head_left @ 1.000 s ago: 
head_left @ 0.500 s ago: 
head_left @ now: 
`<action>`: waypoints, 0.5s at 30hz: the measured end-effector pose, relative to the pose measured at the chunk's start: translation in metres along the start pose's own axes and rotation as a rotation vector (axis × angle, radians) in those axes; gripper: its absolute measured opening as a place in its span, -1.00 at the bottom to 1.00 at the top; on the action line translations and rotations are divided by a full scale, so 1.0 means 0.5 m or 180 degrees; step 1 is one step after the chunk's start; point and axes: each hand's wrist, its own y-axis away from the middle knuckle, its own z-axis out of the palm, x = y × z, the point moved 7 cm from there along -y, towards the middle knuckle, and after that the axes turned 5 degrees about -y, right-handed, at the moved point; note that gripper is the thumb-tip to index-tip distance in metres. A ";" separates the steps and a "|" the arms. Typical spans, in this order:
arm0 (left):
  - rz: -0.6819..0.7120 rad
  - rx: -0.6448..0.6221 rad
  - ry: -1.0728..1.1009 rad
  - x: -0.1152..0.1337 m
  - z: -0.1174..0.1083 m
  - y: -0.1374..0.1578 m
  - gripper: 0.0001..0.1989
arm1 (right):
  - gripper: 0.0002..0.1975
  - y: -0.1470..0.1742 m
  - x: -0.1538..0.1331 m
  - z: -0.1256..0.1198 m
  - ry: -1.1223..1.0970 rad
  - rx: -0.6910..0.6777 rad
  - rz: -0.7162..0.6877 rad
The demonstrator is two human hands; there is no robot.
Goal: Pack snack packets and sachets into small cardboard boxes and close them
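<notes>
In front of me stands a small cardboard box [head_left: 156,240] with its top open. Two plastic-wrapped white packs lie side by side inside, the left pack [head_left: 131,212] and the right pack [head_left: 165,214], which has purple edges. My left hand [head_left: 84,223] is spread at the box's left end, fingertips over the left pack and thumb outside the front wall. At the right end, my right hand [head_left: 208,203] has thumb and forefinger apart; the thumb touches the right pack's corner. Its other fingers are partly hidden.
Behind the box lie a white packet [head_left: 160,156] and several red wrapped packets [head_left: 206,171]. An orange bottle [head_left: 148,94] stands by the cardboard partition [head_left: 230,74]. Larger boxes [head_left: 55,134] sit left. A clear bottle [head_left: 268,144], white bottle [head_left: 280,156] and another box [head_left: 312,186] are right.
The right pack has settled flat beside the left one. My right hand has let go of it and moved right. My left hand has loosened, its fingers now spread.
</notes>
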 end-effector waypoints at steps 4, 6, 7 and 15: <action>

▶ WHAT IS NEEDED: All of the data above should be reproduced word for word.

▶ REPLY TO THE EXERCISE:
head_left @ 1.000 s ago: 
head_left @ 0.500 s ago: 
head_left @ now: 
`<action>`: waypoints, 0.5s at 30hz: the measured end-effector pose, relative to the pose measured at the chunk's start: translation in metres along the start pose's own axes and rotation as a rotation vector (axis × angle, radians) in those axes; gripper: its absolute measured opening as a place in its span, -1.00 at the bottom to 1.00 at the top; on the action line translations and rotations are divided by a full scale, so 1.0 means 0.5 m or 180 degrees; step 1 is one step after the chunk's start; point and axes: each hand's wrist, its own y-axis away from the middle knuckle, its own z-axis out of the palm, x = y × z, the point moved 7 cm from there along -y, towards the middle knuckle, and after that the axes turned 5 degrees about -y, right-handed, at the moved point; note that gripper is the thumb-tip to index-tip distance in metres. A ";" separates the steps and a "|" the arms. Typical spans, in this order:
arm0 (left):
  - rz: -0.6819..0.7120 rad
  - rx: -0.6448..0.6221 rad
  - ry: -1.0728..1.1009 rad
  - x: -0.1152..0.1337 m
  - z: -0.1174..0.1083 m
  - y: -0.1374..0.1578 m
  - gripper: 0.0001..0.1989
arm1 (right):
  - gripper: 0.0002..0.1975
  - y: -0.1470..0.1742 m
  - x: -0.1538..0.1331 m
  - z: -0.1256..0.1198 m
  - ry: -1.1223..1.0970 rad
  - rx: -0.6910..0.6777 rad
  - rz: -0.7162..0.6877 rad
The demonstrator is two human hands; there is no robot.
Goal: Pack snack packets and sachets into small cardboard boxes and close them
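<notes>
In front of me stands a small cardboard box [head_left: 156,240] with its top open. Two plastic-wrapped white packs lie side by side inside, the left pack [head_left: 131,212] and the right pack [head_left: 165,214], which has purple edges. My left hand [head_left: 84,223] is spread at the box's left end, fingertips over the left pack and thumb outside the front wall. At the right end, my right hand [head_left: 208,203] has thumb and forefinger apart; the thumb touches the right pack's corner. Its other fingers are partly hidden.
Behind the box lie a white packet [head_left: 160,156] and several red wrapped packets [head_left: 206,171]. An orange bottle [head_left: 148,94] stands by the cardboard partition [head_left: 230,74]. Larger boxes [head_left: 55,134] sit left. A clear bottle [head_left: 268,144], white bottle [head_left: 280,156] and another box [head_left: 312,186] are right.
The right pack has settled flat beside the left one. My right hand has let go of it and moved right. My left hand has loosened, its fingers now spread.
</notes>
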 end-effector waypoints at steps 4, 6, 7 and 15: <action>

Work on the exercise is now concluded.